▶ **Instructions for the task**: Character for character, write out the data below.

▶ **Material provided**:
-*-*-
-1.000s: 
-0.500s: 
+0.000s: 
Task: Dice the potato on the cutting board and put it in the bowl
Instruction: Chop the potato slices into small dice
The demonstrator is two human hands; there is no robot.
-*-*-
▶ **Answer section**:
-1.000s: 
-0.500s: 
+0.000s: 
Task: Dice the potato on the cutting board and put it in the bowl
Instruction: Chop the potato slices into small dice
The demonstrator is two human hands; there is no robot.

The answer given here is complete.